Inflationary pressures are bearing down on Acadian Asset Management’s forecast for the stock market.
“In equities, the combination of inflation inputs that we have, it has really rung kind of an alarm,” said Clifton Hill, global macro portfolio manager at Acadian, in an interview Thursday. “If growth starts to falter and inflation stays sticky,” he said the firm’s forecast for equities over the third quarter will “probably turn negative.”
Acadian invests systematically based on a short-term outlook that extends about three months, according to Hill, who joined the Boston-based quantitative firm in 2018. Hill said he previously worked at hedge fund firm Torrey Pointe Capital, which converted to a family office, and at Paul Tudor Jones’s Tudor Investment Corp.
While strong economic growth still supports Acadian’s positive outlook for stocks globally, Hill’s expectation for inflation to remain elevated over the next three months creates “a big headwind.” Even just a hint from the Federal Reserve at its June policy meeting that it was becoming more hawkish due to inflation led to an initial decline in the stock market, he said.
The market will price in higher yields if the Fed waits to get ahead of inflation, according to Hill. A forecast from Fed officials at last month’s policy meeting showed the potential for two interest rate hikes in 2023, from near zero rates.
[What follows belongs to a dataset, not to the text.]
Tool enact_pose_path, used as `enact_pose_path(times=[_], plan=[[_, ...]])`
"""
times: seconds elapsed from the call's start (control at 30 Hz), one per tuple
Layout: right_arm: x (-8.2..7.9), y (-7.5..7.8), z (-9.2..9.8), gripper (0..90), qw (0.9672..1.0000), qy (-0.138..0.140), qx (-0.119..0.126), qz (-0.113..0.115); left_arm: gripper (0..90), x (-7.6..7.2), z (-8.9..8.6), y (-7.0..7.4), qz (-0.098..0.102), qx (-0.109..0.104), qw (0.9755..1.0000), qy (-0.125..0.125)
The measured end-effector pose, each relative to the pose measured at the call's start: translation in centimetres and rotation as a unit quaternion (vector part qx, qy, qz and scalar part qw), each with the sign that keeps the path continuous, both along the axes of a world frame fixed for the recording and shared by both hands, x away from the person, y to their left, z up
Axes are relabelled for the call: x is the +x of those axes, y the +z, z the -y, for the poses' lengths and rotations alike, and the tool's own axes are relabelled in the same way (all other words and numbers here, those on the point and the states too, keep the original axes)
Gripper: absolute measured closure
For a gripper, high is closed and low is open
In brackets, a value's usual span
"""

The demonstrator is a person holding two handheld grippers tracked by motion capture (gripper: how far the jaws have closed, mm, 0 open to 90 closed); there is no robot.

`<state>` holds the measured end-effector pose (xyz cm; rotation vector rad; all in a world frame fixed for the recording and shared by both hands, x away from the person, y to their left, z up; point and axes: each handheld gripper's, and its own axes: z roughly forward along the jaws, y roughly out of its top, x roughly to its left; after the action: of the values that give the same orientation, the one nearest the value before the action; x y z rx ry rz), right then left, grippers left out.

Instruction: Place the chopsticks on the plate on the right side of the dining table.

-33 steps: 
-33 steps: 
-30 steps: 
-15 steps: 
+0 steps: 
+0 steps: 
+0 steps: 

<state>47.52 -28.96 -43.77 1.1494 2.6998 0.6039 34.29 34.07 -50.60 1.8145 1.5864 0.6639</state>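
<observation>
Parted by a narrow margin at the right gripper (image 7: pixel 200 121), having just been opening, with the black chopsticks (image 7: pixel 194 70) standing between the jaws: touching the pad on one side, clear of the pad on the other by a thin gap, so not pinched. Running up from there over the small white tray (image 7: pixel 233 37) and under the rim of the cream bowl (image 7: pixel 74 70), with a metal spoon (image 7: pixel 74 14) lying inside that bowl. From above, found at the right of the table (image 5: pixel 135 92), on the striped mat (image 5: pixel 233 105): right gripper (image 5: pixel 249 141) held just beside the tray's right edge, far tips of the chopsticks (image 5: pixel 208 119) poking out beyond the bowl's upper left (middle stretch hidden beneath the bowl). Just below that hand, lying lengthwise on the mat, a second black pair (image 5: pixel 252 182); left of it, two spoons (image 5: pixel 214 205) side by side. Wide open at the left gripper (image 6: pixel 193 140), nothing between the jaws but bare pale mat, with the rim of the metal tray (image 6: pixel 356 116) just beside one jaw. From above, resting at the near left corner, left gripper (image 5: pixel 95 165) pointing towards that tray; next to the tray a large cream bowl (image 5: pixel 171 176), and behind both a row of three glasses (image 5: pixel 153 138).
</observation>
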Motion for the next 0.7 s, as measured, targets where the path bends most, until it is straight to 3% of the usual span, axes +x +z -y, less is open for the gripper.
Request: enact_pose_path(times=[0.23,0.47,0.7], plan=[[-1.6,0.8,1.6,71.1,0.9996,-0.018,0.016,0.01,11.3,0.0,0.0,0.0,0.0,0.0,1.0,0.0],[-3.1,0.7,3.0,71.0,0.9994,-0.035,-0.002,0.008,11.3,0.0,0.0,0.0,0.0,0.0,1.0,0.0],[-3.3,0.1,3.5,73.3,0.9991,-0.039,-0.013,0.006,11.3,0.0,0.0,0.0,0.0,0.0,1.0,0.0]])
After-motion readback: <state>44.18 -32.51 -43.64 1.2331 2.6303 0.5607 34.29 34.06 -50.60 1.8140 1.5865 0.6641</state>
U.S. stocks meanwhile have resumed their climb to record highs following their initial move down the week of the Fed’s meeting. In Thursday afternoon trading, the S&P 500 index
was once again pushing toward another fresh peak.
Hill, who early in his financial career worked at the Federal Reserve Bank of New York, said that “bubble concerns in the market” raise a longer-term question about where prices of risky assets should be if inflation proves persistent and the Fed has to “go on a hiking cycle.”
While that’s not “specifically picked up” in Acadian’s investing process on a short-term basis, “it’s something that definitely worries me” as a portfolio manager as assets could “really reprice quite quickly,” he said.
Meanwhile, the central bank has been “super supportive” of risky assets, something the market refers to as “the Fed put,” according to Hill. “The market is used to the Fed coming to the rescue whenever there is any sign of trouble,” increasing risk taking, he said.